In summary, this is the first study demonstrating that GeneMind Genolab M instrument has similar to Illumina NextSeq 2000 sequencing efficacy and is suitable for 10 × Genomics Visium spatial transcriptomics.

Materials and methods

Sample description and library preparation

Three tumor FFPE samples obtained from patients with high-grade serous ovarian cancer were analyzed. Patients were treated in the Department of Gynecological Oncology, Cancer Research Institute of Tomsk National Research Medical Center (Tomsk, Russia). The study was carried out according to Declaration of Helsinki (from 1964, revised in 1975 and 1983) and was approved by the local committee of Medical Ethics of Tomsk Cancer Research Institute; all patients signed informed consent for the study. Shortly, FFPE tissue sections were placed on the Capture Areas of 10x Genomics Visium slides, deparaffinized, and stained by hematoxylin and eosin.
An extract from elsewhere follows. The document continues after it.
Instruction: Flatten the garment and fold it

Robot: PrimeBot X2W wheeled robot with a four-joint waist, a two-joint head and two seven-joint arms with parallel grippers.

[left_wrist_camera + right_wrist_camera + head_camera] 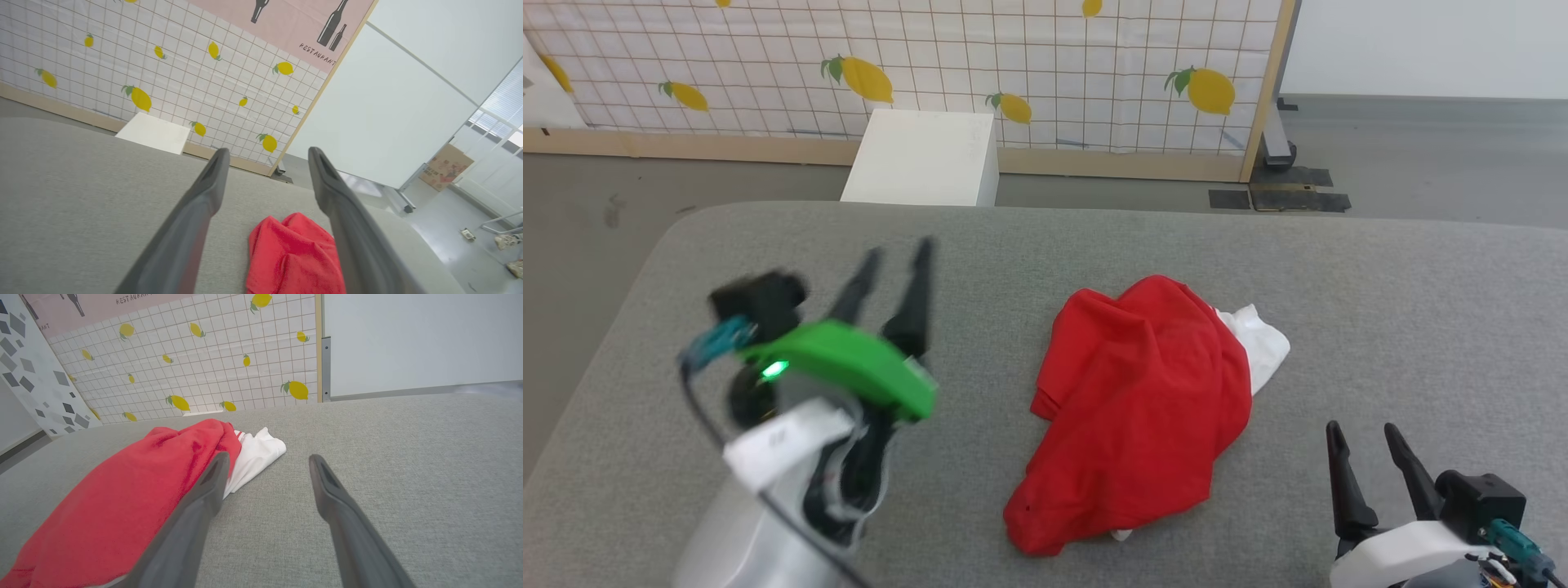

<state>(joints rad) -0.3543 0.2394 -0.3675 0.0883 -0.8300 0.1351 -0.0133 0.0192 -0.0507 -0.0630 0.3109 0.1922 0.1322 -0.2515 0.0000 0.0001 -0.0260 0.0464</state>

Tumor tissue slides were scanned using the Leica Aperio AT2 station (Leica, Germany) and images were processed with Aperio ScanScope. Libraries were prepared using standard protocol provided by 10x Genomics (User Guide | CG000407).

Sequencing

The obtained cDNA libraries were analyzed following 10x Genomics sequencing recommendation for FFPE Visium libraries. Sequencing cycles comprised 28 bp (Read 1), 10 bp (Index 1 and 2) and 50 bp (Read 2). Illumina NextSeq 2000 sequencing was performed using NextSeq 1000/2000 P2 reagents (100 cycles), whereas GeneMind Genolab M used FCM reagents (150 cycles).

Bioinformatics processing

Raw sequencing reads were primary processed in the Space Ranger v.1.3 using the count command with default parameters. Raw reads were additionally assessed with FastQC [15] algorithm, and results were visualized with MultiQC [16] tool. After read mapping and counting, resulted feature-barcode matrix was uploaded into R environment and processed via the Seurat [17] R package. The Pearson correlation coefficient was used to evaluate consistence in total UMI and detected gene number between two platforms in tissue spots. Overlapping of the genes between two platforms was visualized using Venn diagram. Normalization of the raw read counts in feature-barcode matrix was performed with the SCTransform [18] function in the Seurat package. The Pearson correlation coefficient between normalized expression profiles of overlapped genes was calculated for each tissue spot in the samples. The SCTransform normalized counts were merged and renormalized without application of batch effect correction. Linear dimension reduction via principal component analysis (PCA) and non-linear dimension reduction via uniform manifold approximation and projection [19] (UMAP) were applied to the merged normalized counts. Clusterization of tissue spots was performed with shared nearest neighbor (SNN) clusterization using first 30 principal components. FindAllMarkers function in the Seurat package was applied to SCT normalized counts using the Wilcoxon Rank Sum test to reveal differentially expressed genes (DEGs) in spatial clusters for each sample separately. FDR correction was performed using the Benjamini–Hochberg method. The distributions of log twofold-change (LFC) and false discovery rate (FDR) of DEGs were used to assess non-overlapping DEGs. The ggplot2 [20] R package was used to visualize most of comparison results.